(EXERCISE): Beginning at the first line of the data, print each line exactly, stopping after the line that contains "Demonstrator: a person".

(DATA SHOWN):
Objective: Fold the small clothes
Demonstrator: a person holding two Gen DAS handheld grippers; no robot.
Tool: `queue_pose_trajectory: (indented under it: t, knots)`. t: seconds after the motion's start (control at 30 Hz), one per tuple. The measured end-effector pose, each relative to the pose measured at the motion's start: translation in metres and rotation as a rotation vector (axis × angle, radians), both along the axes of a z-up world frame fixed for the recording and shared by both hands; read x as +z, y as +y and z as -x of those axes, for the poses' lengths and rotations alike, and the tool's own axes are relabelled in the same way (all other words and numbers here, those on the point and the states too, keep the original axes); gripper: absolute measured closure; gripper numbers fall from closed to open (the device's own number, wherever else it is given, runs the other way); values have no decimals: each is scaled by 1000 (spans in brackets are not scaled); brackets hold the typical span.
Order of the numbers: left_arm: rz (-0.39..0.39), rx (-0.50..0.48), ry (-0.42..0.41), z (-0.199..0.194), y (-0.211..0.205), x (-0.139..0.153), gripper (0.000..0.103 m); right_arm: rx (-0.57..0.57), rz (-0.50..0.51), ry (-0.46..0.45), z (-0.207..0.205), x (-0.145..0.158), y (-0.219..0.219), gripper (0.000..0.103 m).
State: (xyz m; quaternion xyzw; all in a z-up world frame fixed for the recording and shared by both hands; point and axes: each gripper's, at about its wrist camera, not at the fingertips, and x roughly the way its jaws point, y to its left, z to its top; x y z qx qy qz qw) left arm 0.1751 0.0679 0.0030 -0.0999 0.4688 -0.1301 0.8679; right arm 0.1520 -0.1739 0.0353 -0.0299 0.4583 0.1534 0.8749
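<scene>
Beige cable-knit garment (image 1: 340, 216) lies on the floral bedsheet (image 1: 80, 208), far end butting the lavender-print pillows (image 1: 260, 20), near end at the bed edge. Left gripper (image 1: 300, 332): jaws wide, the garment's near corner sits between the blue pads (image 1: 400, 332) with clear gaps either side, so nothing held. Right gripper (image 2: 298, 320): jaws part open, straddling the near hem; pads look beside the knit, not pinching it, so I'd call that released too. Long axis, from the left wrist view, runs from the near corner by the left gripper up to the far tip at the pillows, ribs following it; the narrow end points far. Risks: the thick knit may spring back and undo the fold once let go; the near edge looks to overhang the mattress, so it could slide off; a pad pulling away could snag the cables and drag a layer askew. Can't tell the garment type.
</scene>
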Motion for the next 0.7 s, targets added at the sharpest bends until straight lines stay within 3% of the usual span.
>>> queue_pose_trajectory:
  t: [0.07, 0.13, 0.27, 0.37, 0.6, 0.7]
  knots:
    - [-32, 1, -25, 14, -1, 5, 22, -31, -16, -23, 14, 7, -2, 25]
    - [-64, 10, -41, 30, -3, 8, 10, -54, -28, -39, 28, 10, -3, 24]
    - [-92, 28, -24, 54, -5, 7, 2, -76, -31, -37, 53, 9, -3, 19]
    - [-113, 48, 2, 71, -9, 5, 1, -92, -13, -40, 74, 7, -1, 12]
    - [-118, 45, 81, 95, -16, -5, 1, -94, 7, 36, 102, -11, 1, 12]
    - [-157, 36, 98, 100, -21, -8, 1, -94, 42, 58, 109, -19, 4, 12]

(EXERCISE RESULT):
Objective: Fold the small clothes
Demonstrator: a person holding two Gen DAS handheld grippers; no robot.

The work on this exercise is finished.